**What you are asked to do**
In the data that follows, find the line containing "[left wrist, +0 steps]"; then quote that line and every line after it, exactly, through the last one.

Start of Available data

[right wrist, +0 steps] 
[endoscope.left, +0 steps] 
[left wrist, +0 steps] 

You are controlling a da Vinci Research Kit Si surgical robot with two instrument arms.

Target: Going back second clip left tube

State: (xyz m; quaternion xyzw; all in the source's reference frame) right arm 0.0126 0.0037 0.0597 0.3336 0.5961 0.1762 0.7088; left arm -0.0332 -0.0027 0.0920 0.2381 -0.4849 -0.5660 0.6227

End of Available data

**Solution for this problem**
[left wrist, +0 steps] 

You are controlling a da Vinci Research Kit Si surgical robot with two instrument arms.

Target: Going back second clip left tube

State: (xyz m; quaternion xyzw; all in the source's reference frame) right arm 0.0126 0.0037 0.0597 0.3336 0.5961 0.1762 0.7088; left arm -0.0332 -0.0027 0.0920 0.2381 -0.4849 -0.5660 0.6227

The response to the exercise is now complete.